Choice of powerful sedatives and analgesic medications is clearly of importance to our patients’ clinical outcomes. In addition to choice, how we dose and titrate, and when we choose to discontinue these medications is of paramount importance. Much of our groups recent and ongoing research centers around improving these issues in critical care practice. For example, we first showed an association between commonly prescribed sedative medications and delirium in 2006 and then our MENDS study, published in JAMA in 2007 (see history and timeline of this field) investigated two different sedative paradigms to see which was safer and more effective. Currently we are conducting two other NIH sponsored investigations in medical and surgical ICU patients called MIND-USA (antipsychotics for delirium and sedation sparing effect) and MENDS II (studying sedative choices in severe sepsis patients) to determine best management practices for critically ill patients.
Patient-Oriented Goal-Directed Sedation Delivery
Increased scrutiny has recently been placed on appropriate titration of sedative and analgesic medications in critically ill patients, especially those being treated with mechanical ventilation. Patient comfort should be a primary goal in the intensive care unit (ICU), including adequate pain control, anxiolysis, and prevention and treatment of delirium. However, achieving the appropriate balance of sedation and analgesia is challenging. Without rational and agreed upon target levels of sedation, it is likely that different members of the healthcare team will have disparate treatment goals, increasing the chance for iatrogenic complications and potentially impeding recovery.
The Pain, Agitation and Delirium (PAD) clinical practice guidelines of the Society of Critical Care Medicine (2013 PAD SCCM/ACCP Guidelines) emphasize management of pain first, followed by goal-directed delivery of psychoactive medications to avoid oversedation and to promote earlier extubation.
Goal-directed delivery of sedatives is best accomplished by the use of sedation scales to help the medical team agree on a target sedation level for each individual patient. Sedation scales with broad acceptance include (among others) the Ramsay scale, the Sedation Agitation Scale (SAS), the Motor Activity Assessment Scale (MAAS), the COMFORT scale for pediatric patients, and the Richmond Agitation-Sedation Scale (RASS). These are all discussed to some degree in the references for the sedation clinical practice guidelines and the RASS. Of the available scales the PAD guidelines recommend the use of the RASS and the SAS based on published literature and the psychometric properties of the scale.
The Richmond Agitation-Sedation Scale (RASS) was developed by a multidisciplinary team at Virginia Commonwealth University in Richmond, Virginia. A unique feature of RASS is that it uses the duration of eye contact following verbal stimulation as the principal means of titrating sedation.
The RASS has been demonstrated to have excellent interrater reliability in a broad range of adult medical and surgical ICU patients and to have excellent validity when compared to a visual analogue scale and other sedation scales. This RASS takes less than 20 seconds to perform with minimal training, and has been shown to be highly reliable among multiple types of healthcare providers.

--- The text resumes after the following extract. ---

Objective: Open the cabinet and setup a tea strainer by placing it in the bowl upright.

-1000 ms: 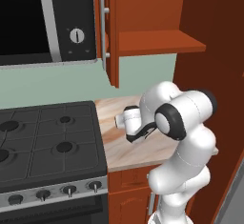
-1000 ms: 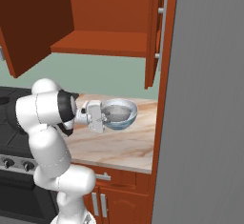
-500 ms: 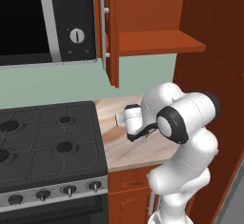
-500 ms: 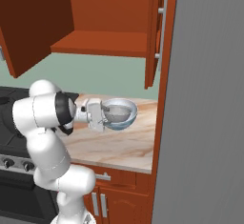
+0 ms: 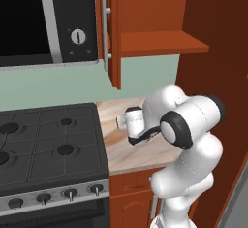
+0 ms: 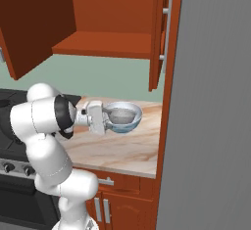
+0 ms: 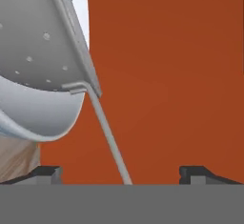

The RASS has an expanded set of scores (10-point scale) at pivotal levels of sedation that are determined by patients' response to verbal versus physical stimulation, which will help the clinician in titrating medications.
The Richmond Agitation-Sedation Scale (RASS)
The Riker Sedation-Agitation Scale (SAS)
Management of pain and agitation
In accordance with the recent PAD recommendations, healthcare professionals should use valid and reliable pain monitoring instruments and treat pain first. An analgesia based approach may be adequate for a majority of critically ill patients without the need for additional sedative medications. Level of agitation and sedation should be monitored frequently with agitation-sedation scales such as the RASS or SAS. When additional sedation is required due to agitation or anxiety, then sedation strategies using non-benzodiazepine sedatives (either propofol or dexmedetomidine) may be preferred over sedation with benzodiazepines (either midazolam or lorazepam) to improve clinical outcomes, in mechanically ventilated adult ICU patients. Light levels of sedation should be maintained either via goal-directed therapy, or via incorporation of daily awakening trials coordinated with daily wake up trials More information can be found on the Awakening and Breathing page.
Analgesia/Sedation Protocol for Mechanically Ventilated Patients
An important third element in the PAD guidelines is monitoring and management of delirium. This is discussed in detail in the page on delirium monitoring. Taken together, advances in neurologic assessment provided by the RASS or SAS and the delirium monitoring instrument used (either the Confusion Assessment Method for the ICU [CAM-ICU) or the Intensive Care Delirium Screening Checklist [ICDSC]), should lead to earlier identification and characterization of acute brain dysfunction as an organ failure, reductions in the random variation with which patients' sedatives are currently managed, and appropriate interventions aimed at prevention or reversal of acute brain dysfunction.